EXERCISE AIM
Can you print the data exactly and leave out each image?

DATASET EXCERPT
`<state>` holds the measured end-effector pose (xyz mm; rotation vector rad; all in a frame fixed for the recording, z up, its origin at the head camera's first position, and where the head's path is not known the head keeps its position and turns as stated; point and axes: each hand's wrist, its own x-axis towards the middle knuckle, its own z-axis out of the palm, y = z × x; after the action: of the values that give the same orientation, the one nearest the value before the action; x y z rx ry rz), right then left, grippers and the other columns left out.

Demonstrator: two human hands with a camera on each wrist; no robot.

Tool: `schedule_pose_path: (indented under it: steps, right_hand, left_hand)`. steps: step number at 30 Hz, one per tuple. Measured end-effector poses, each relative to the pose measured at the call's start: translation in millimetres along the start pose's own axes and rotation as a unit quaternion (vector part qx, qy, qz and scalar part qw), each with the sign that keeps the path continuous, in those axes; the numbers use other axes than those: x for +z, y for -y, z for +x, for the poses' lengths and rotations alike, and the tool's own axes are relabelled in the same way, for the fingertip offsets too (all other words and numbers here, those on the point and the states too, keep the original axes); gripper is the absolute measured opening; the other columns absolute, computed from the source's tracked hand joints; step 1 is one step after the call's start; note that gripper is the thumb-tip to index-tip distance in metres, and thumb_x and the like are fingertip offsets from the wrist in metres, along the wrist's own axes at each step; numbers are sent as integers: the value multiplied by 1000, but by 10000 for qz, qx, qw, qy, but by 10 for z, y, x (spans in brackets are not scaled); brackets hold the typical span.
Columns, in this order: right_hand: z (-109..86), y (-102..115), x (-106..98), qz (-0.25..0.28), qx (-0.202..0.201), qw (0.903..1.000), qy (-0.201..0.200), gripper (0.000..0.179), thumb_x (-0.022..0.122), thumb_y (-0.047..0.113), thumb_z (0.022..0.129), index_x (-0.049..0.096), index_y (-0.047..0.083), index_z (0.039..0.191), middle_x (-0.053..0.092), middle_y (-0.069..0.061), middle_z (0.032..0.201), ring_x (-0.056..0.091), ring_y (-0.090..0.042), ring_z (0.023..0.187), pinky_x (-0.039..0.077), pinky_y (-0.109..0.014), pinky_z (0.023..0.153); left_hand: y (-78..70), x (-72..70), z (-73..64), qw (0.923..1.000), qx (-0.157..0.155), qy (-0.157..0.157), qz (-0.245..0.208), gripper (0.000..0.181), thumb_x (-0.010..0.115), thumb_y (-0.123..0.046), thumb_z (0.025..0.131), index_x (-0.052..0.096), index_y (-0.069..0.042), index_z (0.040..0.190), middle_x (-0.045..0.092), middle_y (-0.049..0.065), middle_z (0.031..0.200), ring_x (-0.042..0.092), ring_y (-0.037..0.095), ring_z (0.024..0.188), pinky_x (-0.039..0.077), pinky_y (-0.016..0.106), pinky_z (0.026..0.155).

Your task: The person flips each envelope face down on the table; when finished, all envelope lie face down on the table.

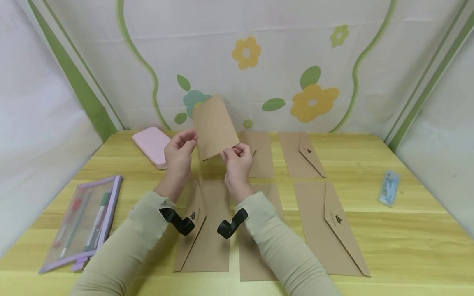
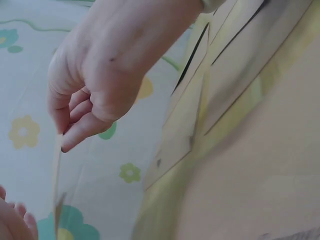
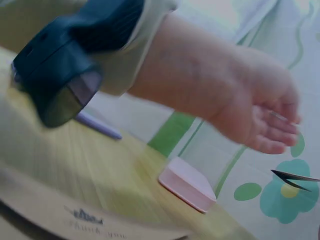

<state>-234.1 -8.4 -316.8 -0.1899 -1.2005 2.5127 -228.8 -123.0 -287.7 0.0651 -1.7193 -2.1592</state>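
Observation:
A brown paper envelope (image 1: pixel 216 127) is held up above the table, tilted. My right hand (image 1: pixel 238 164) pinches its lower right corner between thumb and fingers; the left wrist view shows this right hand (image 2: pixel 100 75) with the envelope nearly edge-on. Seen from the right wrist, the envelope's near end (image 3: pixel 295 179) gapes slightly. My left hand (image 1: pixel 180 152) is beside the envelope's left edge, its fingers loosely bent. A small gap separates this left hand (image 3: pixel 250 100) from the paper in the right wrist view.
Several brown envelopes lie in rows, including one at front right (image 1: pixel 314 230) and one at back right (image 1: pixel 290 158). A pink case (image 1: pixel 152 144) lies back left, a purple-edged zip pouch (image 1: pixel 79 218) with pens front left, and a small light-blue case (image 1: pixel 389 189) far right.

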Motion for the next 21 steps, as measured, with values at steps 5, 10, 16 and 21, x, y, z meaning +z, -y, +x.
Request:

RESULT OF THE TASK
`<state>` holds the measured end-effector pose (xyz mm; rotation vector rad; all in a frame fixed for the recording, z up, its origin at the head camera's first position, and where the head's path is not known the head keeps its position and turns as stated; point and axes: each hand's wrist, its own x-axis towards the middle knuckle, its own z-axis out of the palm, y = z × x; after the action: of the values that give the same orientation, the one nearest the value before the action; x y z rx ry rz), right then left, grippers and the other columns left out.

Demonstrator: two human hands with a camera on each wrist; no robot.

Tool: `schedule_pose_path: (indented under it: steps, right_hand, left_hand)`. steps: step number at 30 Hz, one per tuple. Measured end-effector poses, each relative to the pose measured at the call's start: translation in millimetres along the start pose's own axes and rotation as a unit quaternion (vector part qx, qy, qz and scalar part qw), each with the sign that keeps the path continuous, in those axes; the numbers use other axes than those: x for +z, y for -y, z for +x, for the poses' lengths and rotations alike, and the tool's own axes are relabelled in the same way, for the fingertip offsets too (all other words and numbers here, those on the point and the states too, keep the original axes); gripper is the absolute measured opening; the other columns absolute, computed from the source's tracked hand joints; step 1 is one step after the call's start; note that gripper is the thumb-tip to index-tip distance in metres, and thumb_x and the like are fingertip offsets from the wrist in metres, along the wrist's own axes at each step; numbers are sent as integers: the value multiplied by 1000, but by 10000 for qz, qx, qw, qy, but by 10 for z, y, x (spans in brackets are not scaled); brackets hold the typical span.
Columns, in this order: right_hand: z (-109..86), y (-102..115), x (-106..98), qz (-0.25..0.28), qx (-0.202..0.201), qw (0.903..1.000), qy (-0.201..0.200), gripper (0.000..0.179), thumb_x (-0.022..0.122), thumb_y (-0.047..0.113), thumb_z (0.022..0.129), index_x (-0.049..0.096), index_y (-0.047..0.083), index_z (0.039..0.191), middle_x (-0.053..0.092), middle_y (-0.069..0.061), middle_z (0.032..0.201), ring_x (-0.056..0.091), ring_y (-0.090..0.042), ring_z (0.023..0.187), pinky_x (-0.039..0.077), pinky_y (-0.109..0.014), pinky_z (0.023..0.153); left_hand: y (-78..70), x (-72..70), z (-73..64), qw (0.923..1.000), qx (-0.157..0.155), qy (-0.157..0.157), qz (-0.245..0.208), gripper (0.000..0.181), thumb_x (-0.010..0.115), thumb_y (-0.123..0.046), thumb_z (0.025..0.131), index_x (-0.052..0.096), index_y (-0.069..0.042), index_z (0.040..0.190), middle_x (-0.045..0.092), middle_y (-0.049..0.065), middle_z (0.031..0.200), ring_x (-0.042..0.092), ring_y (-0.037..0.095), ring_z (0.024..0.188), pinky_x (-0.039..0.077), pinky_y (-0.016..0.106), pinky_z (0.026..0.155).

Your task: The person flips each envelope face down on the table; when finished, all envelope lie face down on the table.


<state>-234.1 -8.4 -316.8 -0.1899 -1.2005 2.5127 -228.8 -123.0 -287.7 0.0651 -1.7193 -2.1592</state>
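Observation:
A brown paper envelope (image 1: pixel 216 127) is held up above the table, tilted. My right hand (image 1: pixel 238 164) pinches its lower right corner between thumb and fingers; the left wrist view shows this right hand (image 2: pixel 100 75) with the envelope nearly edge-on. Seen from the right wrist, the envelope's near end (image 3: pixel 295 179) gapes slightly. My left hand (image 1: pixel 180 152) is beside the envelope's left edge, its fingers loosely bent. A small gap separates this left hand (image 3: pixel 250 100) from the paper in the right wrist view.
Several brown envelopes lie in rows, including one at front right (image 1: pixel 314 230) and one at back right (image 1: pixel 290 158). A pink case (image 1: pixel 152 144) lies back left, a purple-edged zip pouch (image 1: pixel 79 218) with pens front left, and a small light-blue case (image 1: pixel 389 189) far right.
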
Motion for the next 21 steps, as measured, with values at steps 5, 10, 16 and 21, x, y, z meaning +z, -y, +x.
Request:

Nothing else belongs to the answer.